ACTIVITY » Your answer must be an exact transcription of every record below, with the pictures omitted.
* * * * *
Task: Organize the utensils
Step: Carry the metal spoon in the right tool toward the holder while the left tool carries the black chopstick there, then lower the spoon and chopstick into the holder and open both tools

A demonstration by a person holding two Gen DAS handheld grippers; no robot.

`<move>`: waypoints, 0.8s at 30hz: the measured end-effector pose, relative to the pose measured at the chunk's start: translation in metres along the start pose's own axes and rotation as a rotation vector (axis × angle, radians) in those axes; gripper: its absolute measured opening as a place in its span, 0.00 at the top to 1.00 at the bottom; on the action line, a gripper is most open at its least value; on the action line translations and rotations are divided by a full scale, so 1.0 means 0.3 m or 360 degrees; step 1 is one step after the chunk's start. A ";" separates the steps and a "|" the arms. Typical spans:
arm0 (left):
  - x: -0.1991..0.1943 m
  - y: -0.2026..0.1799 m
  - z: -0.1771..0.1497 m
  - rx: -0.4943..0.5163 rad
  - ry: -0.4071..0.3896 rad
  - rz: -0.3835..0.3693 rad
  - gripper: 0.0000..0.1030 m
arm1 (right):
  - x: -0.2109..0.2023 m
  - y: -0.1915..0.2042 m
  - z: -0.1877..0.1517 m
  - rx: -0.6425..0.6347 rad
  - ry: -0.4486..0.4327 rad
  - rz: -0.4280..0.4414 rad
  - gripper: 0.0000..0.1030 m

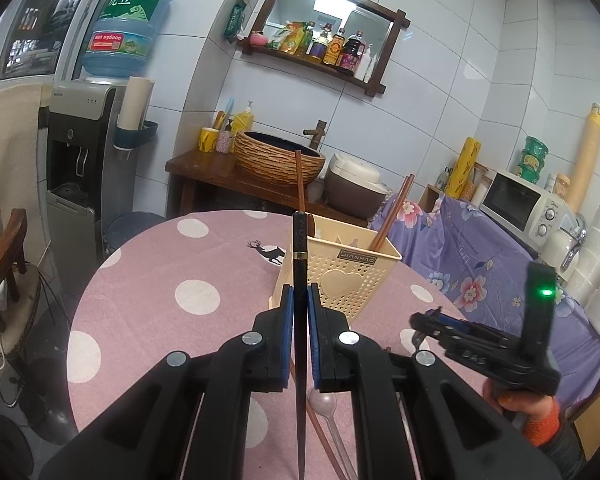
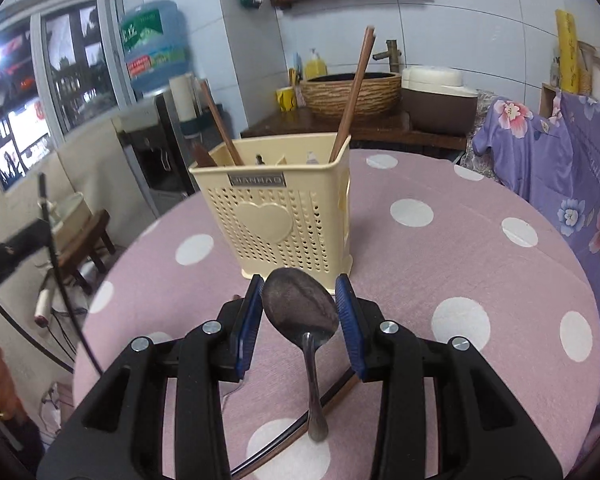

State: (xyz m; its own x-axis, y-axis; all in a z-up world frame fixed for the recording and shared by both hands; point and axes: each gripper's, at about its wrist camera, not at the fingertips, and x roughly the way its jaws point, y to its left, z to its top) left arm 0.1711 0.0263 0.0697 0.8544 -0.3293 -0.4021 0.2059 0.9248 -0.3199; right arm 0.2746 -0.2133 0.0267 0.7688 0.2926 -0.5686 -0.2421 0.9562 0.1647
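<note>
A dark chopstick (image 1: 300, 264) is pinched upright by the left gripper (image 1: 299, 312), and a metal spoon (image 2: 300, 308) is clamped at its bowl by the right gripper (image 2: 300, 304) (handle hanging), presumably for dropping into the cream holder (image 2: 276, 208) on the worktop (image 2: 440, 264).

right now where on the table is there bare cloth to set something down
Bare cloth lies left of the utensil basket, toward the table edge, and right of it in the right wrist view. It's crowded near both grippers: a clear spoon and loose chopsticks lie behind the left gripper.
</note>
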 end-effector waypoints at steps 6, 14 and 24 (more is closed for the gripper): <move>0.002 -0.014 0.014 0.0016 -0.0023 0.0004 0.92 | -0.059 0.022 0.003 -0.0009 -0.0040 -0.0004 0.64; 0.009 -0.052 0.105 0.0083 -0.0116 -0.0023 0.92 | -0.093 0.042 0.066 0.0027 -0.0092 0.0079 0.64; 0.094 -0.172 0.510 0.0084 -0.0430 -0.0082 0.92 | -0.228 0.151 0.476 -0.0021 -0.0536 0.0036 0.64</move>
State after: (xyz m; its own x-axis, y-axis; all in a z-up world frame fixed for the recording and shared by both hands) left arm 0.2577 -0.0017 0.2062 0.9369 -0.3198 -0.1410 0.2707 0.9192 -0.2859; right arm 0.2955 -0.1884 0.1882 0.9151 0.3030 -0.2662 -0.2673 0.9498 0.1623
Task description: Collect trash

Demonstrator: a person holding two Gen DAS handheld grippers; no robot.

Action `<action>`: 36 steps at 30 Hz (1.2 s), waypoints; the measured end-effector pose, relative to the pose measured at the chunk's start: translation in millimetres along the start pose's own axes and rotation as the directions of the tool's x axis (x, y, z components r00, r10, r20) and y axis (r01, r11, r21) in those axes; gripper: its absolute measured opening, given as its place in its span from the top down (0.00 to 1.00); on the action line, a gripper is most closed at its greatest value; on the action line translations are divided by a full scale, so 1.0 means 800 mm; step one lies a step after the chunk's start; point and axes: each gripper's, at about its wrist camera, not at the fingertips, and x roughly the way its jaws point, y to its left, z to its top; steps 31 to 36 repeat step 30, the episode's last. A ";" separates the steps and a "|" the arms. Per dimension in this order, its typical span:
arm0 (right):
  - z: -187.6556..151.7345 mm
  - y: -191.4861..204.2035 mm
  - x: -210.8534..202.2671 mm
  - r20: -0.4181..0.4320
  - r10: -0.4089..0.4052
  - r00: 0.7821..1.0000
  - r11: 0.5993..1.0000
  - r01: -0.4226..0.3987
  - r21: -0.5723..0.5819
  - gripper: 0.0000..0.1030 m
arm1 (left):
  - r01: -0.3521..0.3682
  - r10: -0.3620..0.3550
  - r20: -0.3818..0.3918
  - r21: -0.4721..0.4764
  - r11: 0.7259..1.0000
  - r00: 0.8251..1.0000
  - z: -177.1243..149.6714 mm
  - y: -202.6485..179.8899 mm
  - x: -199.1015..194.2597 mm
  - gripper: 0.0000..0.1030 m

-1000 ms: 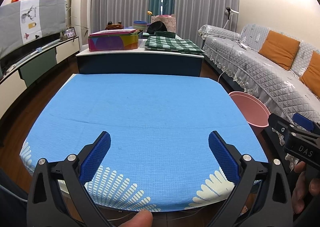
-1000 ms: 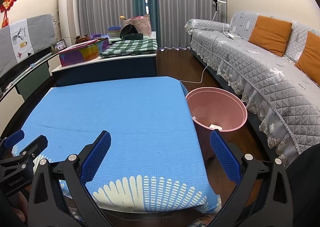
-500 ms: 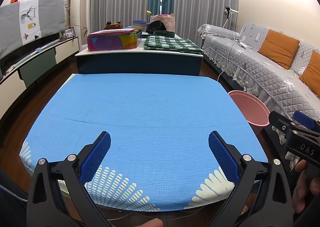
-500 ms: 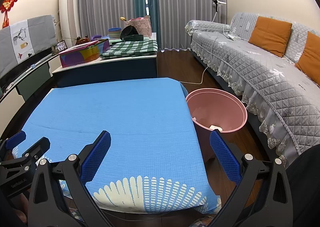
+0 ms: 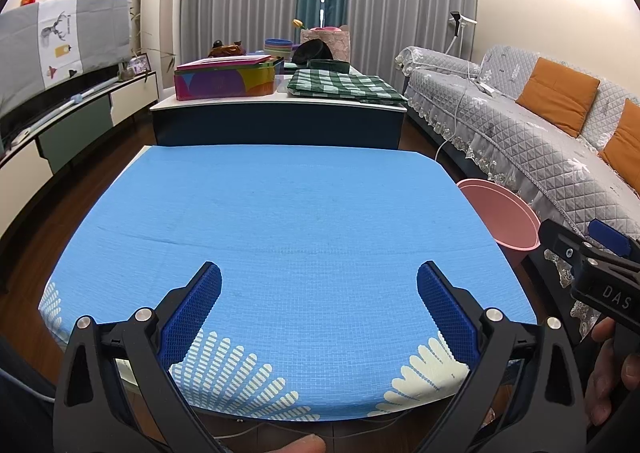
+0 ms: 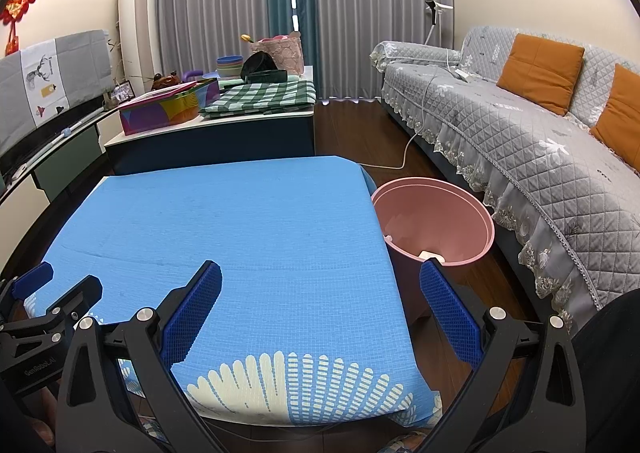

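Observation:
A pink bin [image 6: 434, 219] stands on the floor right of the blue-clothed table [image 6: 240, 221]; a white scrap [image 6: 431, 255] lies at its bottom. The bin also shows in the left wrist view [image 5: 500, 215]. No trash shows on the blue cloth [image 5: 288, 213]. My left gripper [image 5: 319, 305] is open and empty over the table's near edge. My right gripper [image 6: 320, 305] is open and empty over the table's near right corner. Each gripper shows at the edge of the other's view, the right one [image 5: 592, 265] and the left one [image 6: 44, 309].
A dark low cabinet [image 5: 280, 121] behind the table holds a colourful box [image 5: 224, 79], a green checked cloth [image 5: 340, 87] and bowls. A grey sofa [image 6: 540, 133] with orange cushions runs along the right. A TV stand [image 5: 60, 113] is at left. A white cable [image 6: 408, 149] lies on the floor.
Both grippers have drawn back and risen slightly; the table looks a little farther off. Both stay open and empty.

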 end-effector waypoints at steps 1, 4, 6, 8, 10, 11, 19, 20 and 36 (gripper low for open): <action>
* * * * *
ANSWER TO THE EXERCISE »
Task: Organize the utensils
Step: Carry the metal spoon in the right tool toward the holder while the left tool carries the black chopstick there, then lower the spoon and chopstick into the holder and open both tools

A demonstration by a person holding two Gen DAS handheld grippers; no robot.

`<move>`: waypoints, 0.8s at 30hz: the measured end-effector pose, relative to the pose measured at the chunk's start: translation in metres along the start pose's own axes and rotation as a rotation vector (axis × angle, radians) in those axes; gripper: its absolute measured opening as a place in its span, 0.00 at the top to 1.00 at the bottom; on the action line, a gripper is most open at its least value; on the action line translations and rotations are divided by a full scale, so 1.0 means 0.3 m or 360 degrees; step 1 is one step after the chunk's start. A ";" separates the steps and a "|" the arms. Typical spans:
arm0 (left):
  - x: -0.1991..0.1943 m
  - y: -0.2026..0.1799 m
  - z: -0.1771..0.1497 m
  - rx: -0.4943..0.5163 rad
  - ry: -0.4071..0.3896 rad
  - rz: -0.3835..0.3693 rad
  - gripper: 0.0000..0.1030 m
arm1 (right):
  - x: -0.2109..0.2023 m
  - y: -0.1915..0.2042 m
  - z: -0.1877..0.1517 m
  - rx: -0.6425..0.6347 rad
  - ry: -0.4486..0.4327 rad
  - rz: -0.4280..0.4414 rad
  - gripper: 0.0000..0.1030 m


State: (xyz m; its own x-axis, y-axis; all in a z-up world frame fixed for the recording and shared by both hands; point and axes: each gripper's, at about its wrist camera, not at the fingertips, and x roughly the way its jaws point, y to its left, z to its top) left arm 0.1711 0.0263 0.0697 0.8544 -0.3293 -0.4021 0.2059 0.9248 -0.3199; right arm 0.2746 -0.2133 0.0267 0.7688 0.2926 -0.5686 -0.2421 0.9562 0.1647
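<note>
A dark chopstick (image 1: 300, 264) is pinched upright by the left gripper (image 1: 299, 312), and a metal spoon (image 2: 300, 308) is clamped at its bowl by the right gripper (image 2: 300, 304) (handle hanging), presumably for dropping into the cream holder (image 2: 276, 208) on the worktop (image 2: 440, 264).

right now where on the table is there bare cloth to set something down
Bare cloth lies left of the utensil basket, toward the table edge, and right of it in the right wrist view. It's crowded near both grippers: a clear spoon and loose chopsticks lie behind the left gripper.
</note>
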 end-effector waypoints at steps 6, 14 and 24 (more is closed for the gripper): <move>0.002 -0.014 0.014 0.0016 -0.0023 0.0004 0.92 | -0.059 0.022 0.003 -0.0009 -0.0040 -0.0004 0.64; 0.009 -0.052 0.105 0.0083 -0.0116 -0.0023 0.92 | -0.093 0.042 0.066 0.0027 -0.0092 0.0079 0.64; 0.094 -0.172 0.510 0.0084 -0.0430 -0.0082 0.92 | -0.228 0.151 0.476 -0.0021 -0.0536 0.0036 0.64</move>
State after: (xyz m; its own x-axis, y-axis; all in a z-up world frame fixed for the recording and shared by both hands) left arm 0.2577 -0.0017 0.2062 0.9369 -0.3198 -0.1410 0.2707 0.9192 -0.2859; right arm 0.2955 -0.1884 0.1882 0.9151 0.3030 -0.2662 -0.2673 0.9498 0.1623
Task description: Collect trash

Demonstrator: a person holding two Gen DAS handheld grippers; no robot.

Action `<action>`: 36 steps at 30 Hz (1.2 s), waypoints; the measured end-effector pose, relative to the pose measured at the chunk's start: translation in millimetres along the start pose's own axes and rotation as the directions of the tool's x axis (x, y, z components r00, r10, r20) and y axis (r01, r11, r21) in those axes; gripper: its absolute measured opening, given as its place in its span from the top down (0.00 to 1.00); on the action line, a gripper is most closed at its greatest value; on the action line translations are divided by a full scale, so 1.0 means 800 mm; step one lies a step after the chunk's start; point and axes: each gripper's, at about its wrist camera, not at the fingertips, and x roughly the way its jaws point, y to its left, z to its top; steps 31 to 36 repeat step 30, the episode's last. A ";" separates the steps and a "|" the arms. Per dimension in this order, its typical span:
arm0 (right):
  - z: -187.6556..151.7345 mm
  - y: -191.4861..204.2035 mm
  - x: -210.8534..202.2671 mm
  - r20: -0.4181..0.4320
  - r10: -0.4089..0.4052
  - r00: 0.7821..1.0000
  - r11: 0.5993..1.0000
  - r01: -0.4226..0.3987
  - r21: -0.5723..0.5819
  - gripper: 0.0000..0.1030 m
arm1 (left):
  - r01: -0.3521..0.3682
  - r10: -0.3620..0.3550
  - r20: -0.3818..0.3918
  - r21: -0.4721..0.4764
  - r11: 0.7259..1.0000
  - r00: 0.8251..1.0000
  - z: -177.1243..149.6714 mm
  - y: -202.6485..179.8899 mm
  - x: -199.1015..194.2597 mm
  - gripper: 0.0000..0.1030 m

-1000 ms: 
-1000 ms: 
-500 ms: 
-500 ms: 
+0 ms: 
+0 ms: 

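Observation:
A pink bin [image 6: 434, 219] stands on the floor right of the blue-clothed table [image 6: 240, 221]; a white scrap [image 6: 431, 255] lies at its bottom. The bin also shows in the left wrist view [image 5: 500, 215]. No trash shows on the blue cloth [image 5: 288, 213]. My left gripper [image 5: 319, 305] is open and empty over the table's near edge. My right gripper [image 6: 320, 305] is open and empty over the table's near right corner. Each gripper shows at the edge of the other's view, the right one [image 5: 592, 265] and the left one [image 6: 44, 309].
A dark low cabinet [image 5: 280, 121] behind the table holds a colourful box [image 5: 224, 79], a green checked cloth [image 5: 340, 87] and bowls. A grey sofa [image 6: 540, 133] with orange cushions runs along the right. A TV stand [image 5: 60, 113] is at left. A white cable [image 6: 408, 149] lies on the floor.
Both grippers have drawn back and risen slightly; the table looks a little farther off. Both stay open and empty.
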
 end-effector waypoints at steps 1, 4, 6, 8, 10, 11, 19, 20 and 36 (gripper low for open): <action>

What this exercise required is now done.